Well, Karen liked my post yesterday (Alchemy) but I think I worried her.
“I’m afraid you’re bipolar,” she said last night. I’m waiting for me to fuck up, and she’s waiting for me to plummet from my high. Neither of us have experience with this optimism thing.
One of the best things about our new relationship: I am no longer a sexual predator. (Yet another sentence which will ruin forever my chances to be elected to political office . . . which, hey! gives me an idea for a Thursday Thirteen.) Lemme ‘splain. I have Male Roving Eyes, and in the gym or in grocery stores my brain and my legs tend to wander, too. I don’t exactly stalk these women, but I have to go down that canned vegetables aisle one more time to —
Well, for no good reason, that’s why.
But, now? Beautiful women still show up on my radar but I no longer feel like a missile tracking system locking onto a target. I see them, I appreciate them, and my mind lets them go. It’s nice. I no longer feel like I deserve the adjective creepy.
I look at the fruit but I don’t squeeze it. Well. I haven’t squeezed it for a long, long time, anyway. Back in 10th grade Algebra/Trig, the cheerleader who sat in front of me must have realized those were my knees digging into her ass, but she never said anything about it and never rearranged her furniture so that I couldn’t do that to her. (It took me about twenty years to realize just how easily she could have avoided my knees, which meant, omigod, she liked it. Am I wrong? But at that stage in my life, I was so used to girls ignoring me that I figured she didn’t even realize my knees were there.)
Karen knows about my roving eyes (the spittle hanging off my chin is a good clue) and tolerates it. She’s an ultra-realist, so unless something has a negative effect on her or Jake, she doesn’t mind it. Sometimes I wonder what it would be like if either one of us were seriously tested . . . you know, if for example I were out of town and an aroused Russell Crowe walked into her bedroom, or if Jacqueline Kim walked into mine. What would we do? How much can we boast about our 24 years of faithfulness (counting courtship) if we haven’t been tested?
Eh. It’s not likely to happen any time soon. Neither one of us is a knockout and we’re both shy, especially around strangers. We’re not the kind of folks who attract seducers.
But I was talking about looking vs. squeezing.

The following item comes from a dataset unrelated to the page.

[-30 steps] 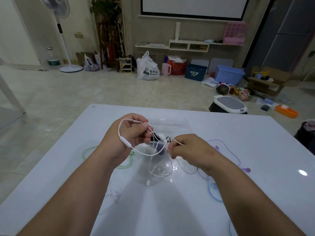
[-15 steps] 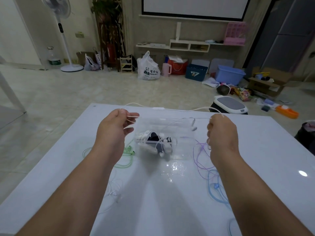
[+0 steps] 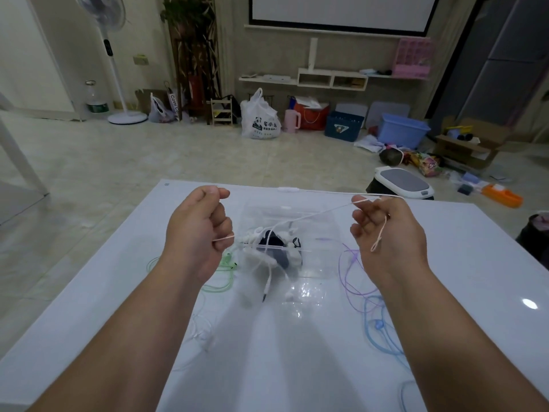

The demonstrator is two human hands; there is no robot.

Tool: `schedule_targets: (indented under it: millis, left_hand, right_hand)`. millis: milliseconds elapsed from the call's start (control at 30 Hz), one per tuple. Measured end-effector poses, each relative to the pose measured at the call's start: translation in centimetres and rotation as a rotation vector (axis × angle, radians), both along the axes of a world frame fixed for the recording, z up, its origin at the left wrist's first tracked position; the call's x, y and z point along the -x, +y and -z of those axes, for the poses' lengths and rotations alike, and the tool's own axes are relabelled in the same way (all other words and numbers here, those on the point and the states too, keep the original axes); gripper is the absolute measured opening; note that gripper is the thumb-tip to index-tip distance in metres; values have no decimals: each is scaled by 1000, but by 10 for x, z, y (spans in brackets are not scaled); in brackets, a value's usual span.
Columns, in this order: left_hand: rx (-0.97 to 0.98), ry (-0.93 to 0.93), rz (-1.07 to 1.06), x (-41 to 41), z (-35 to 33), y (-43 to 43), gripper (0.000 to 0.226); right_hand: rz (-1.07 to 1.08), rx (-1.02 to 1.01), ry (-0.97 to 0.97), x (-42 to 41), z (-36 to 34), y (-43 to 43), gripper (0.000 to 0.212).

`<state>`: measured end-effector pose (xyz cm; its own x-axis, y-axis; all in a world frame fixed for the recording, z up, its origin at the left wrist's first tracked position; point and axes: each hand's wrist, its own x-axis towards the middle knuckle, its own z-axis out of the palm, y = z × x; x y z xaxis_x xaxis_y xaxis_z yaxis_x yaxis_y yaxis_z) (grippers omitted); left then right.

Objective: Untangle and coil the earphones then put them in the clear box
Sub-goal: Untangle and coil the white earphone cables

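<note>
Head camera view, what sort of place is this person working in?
Likely a living room at home, doubling as a workspace: a white pedestal fan, a black-framed white projection screen, and a blue plastic storage bin on the tiled floor.

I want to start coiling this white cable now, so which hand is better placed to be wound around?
Right, probably. The white cable already hooks over the fingers of the right hand, a strand hanging down its back; the left hand pinches it in a fist, suited to feeding.
</note>
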<state>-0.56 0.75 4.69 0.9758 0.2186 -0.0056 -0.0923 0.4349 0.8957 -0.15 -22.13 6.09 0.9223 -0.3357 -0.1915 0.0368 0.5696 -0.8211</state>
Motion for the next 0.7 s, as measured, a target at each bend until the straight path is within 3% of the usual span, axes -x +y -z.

A long time ago, we were on a road trip and had stopped at a gas station to fuel up. Karen went to use the bathroom while I scrubbed the windows and filled up the tank. While working at this, I noticed a small woman with long, dark hair and immediately thought, Nice. My type. I saw her from behind, which is one of my preferred views of a woman, and I watched her for as long as I could, always in that low-key predator mode, a looker but not a squeezer.
Karen turned around.
I had to explain to her why I was laughing so much. Surprise, that’s all it was, but also a measure of delight, since for once I knew I’d be squeezing me some fruit.
I often wonder how she feels about her body — a body which has betrayed her and robbed her of so much. She can’t possibly view it with as much joy as I do.
And now I had better shut up before she accuses me again of being manic.
Now, if only I could get her to pose nude for a few photos. I wonder if nagging would work. Imagine me whining, “But SxKitten poses for Dean!”
D.
I’m so glad that you’re in a happy phase 🙂 And so far, still funny, so no worries there. Good luck getting Karen to pose… I’ve had nothing but love shown for my photo (and thank you for inspiring / challenging me, and throwing me in the way of so many cool people!)
Great post. Since I only get whistled at these days if I’m blocking a parking space, I don’t have much to worry about.
I did get semi-groped by a doctor a few years ago, who was ‘comforting’ me as he told me my son had an ear infection. I didn’t have the heart to tell him my son got 3 ear infections a year. He was kind of young and hot, but wondering why he was hugging on a plump older woman with a sick kid squicked me out so much I couldn’t get even a little thrill.
I hope that one day I’ll find a man who thinks/talks about me the way you think/talk about Karen.
Renee, I’m delighted with you for doing that photo. I must confess I was a little worried when Erin posted it at her place, since some of those guys . . . I dunno. But I think they all liked your tushy as much as I did.
Indeed a squicky story, Robyn. I can’t even begin to imagine feeling it necessary to comfort a mom whose kid had an ear infection . . . let alone grope her, too.